**DIRECTIONS:**
Start at the top line and retype the data exactly through to the end.

╭─ INFORMATION PROVIDED

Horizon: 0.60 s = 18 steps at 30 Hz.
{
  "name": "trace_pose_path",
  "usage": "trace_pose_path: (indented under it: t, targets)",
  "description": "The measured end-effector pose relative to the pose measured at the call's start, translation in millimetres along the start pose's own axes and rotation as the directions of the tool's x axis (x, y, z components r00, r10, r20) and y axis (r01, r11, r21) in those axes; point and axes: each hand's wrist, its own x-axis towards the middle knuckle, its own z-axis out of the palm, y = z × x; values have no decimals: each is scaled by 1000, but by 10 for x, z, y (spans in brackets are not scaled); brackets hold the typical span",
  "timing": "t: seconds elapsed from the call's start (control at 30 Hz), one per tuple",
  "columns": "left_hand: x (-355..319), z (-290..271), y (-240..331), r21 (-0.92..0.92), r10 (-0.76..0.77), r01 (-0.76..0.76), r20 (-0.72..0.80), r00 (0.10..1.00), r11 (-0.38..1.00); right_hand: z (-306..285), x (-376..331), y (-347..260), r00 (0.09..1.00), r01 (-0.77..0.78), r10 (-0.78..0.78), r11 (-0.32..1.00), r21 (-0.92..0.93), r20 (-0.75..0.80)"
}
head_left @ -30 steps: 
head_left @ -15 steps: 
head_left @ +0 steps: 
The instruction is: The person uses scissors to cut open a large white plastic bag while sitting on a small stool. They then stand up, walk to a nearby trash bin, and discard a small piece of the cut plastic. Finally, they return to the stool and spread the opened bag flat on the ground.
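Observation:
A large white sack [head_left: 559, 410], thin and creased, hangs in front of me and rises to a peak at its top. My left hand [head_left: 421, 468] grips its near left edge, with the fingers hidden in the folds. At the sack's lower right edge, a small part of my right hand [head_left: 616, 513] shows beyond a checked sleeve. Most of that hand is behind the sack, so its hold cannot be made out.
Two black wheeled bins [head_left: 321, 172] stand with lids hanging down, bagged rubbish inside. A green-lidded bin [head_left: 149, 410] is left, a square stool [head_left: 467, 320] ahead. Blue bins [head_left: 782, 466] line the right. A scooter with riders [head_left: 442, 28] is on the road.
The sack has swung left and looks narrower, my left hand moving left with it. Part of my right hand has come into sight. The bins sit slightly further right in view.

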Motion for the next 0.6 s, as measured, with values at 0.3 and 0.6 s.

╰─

**ANSWER TO THIS TASK:**
Horizon: 0.60 s = 18 steps at 30 Hz.
{
  "name": "trace_pose_path",
  "usage": "trace_pose_path: (indented under it: t, targets)",
  "description": "The measured end-effector pose relative to the pose measured at the call's start, translation in millimetres along the start pose's own axes and rotation as the directions of the tool's x axis (x, y, z components r00, r10, r20) and y axis (r01, r11, r21) in those axes; point and axes: each hand's wrist, its own x-axis towards the middle knuckle, its own z-axis out of the palm, y = z × x; values have no decimals: each is scaled by 1000, but by 10 for x, z, y (spans in brackets are not scaled); brackets hold the typical span",
  "timing": "t: seconds elapsed from the call's start (control at 30 Hz), one per tuple",
  "columns": "left_hand: x (-355..319), z (-290..271), y (-240..331), r21 (-0.92..0.92), r10 (-0.76..0.77), r01 (-0.76..0.76), r20 (-0.72..0.80), r00 (0.10..1.00), r11 (-0.38..1.00); right_hand: z (-306..285), x (-376..331), y (-347..260), r00 (0.09..1.00), r01 (-0.77..0.78), r10 (-0.78..0.78), r11 (-0.32..1.00), r21 (-0.92..0.93), r20 (-0.75..0.80)"
}
head_left @ -30 steps: 
head_left @ -15 steps: 
head_left @ +0 steps: 
The instruction is: The person uses scissors to cut open a large white plastic bag while sitting on a small stool. They then stand up, walk to a nearby trash bin, and discard a small piece of the cut plastic. Finally, they return to the stool and spread the opened bag flat on the ground.
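Observation:
A large white sack [head_left: 559, 410], thin and creased, hangs in front of me and rises to a peak at its top. My left hand [head_left: 421, 468] grips its near left edge, with the fingers hidden in the folds. At the sack's lower right edge, a small part of my right hand [head_left: 616, 513] shows beyond a checked sleeve. Most of that hand is behind the sack, so its hold cannot be made out.
Two black wheeled bins [head_left: 321, 172] stand with lids hanging down, bagged rubbish inside. A green-lidded bin [head_left: 149, 410] is left, a square stool [head_left: 467, 320] ahead. Blue bins [head_left: 782, 466] line the right. A scooter with riders [head_left: 442, 28] is on the road.
The sack has swung left and looks narrower, my left hand moving left with it. Part of my right hand has come into sight. The bins sit slightly further right in view.
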
Motion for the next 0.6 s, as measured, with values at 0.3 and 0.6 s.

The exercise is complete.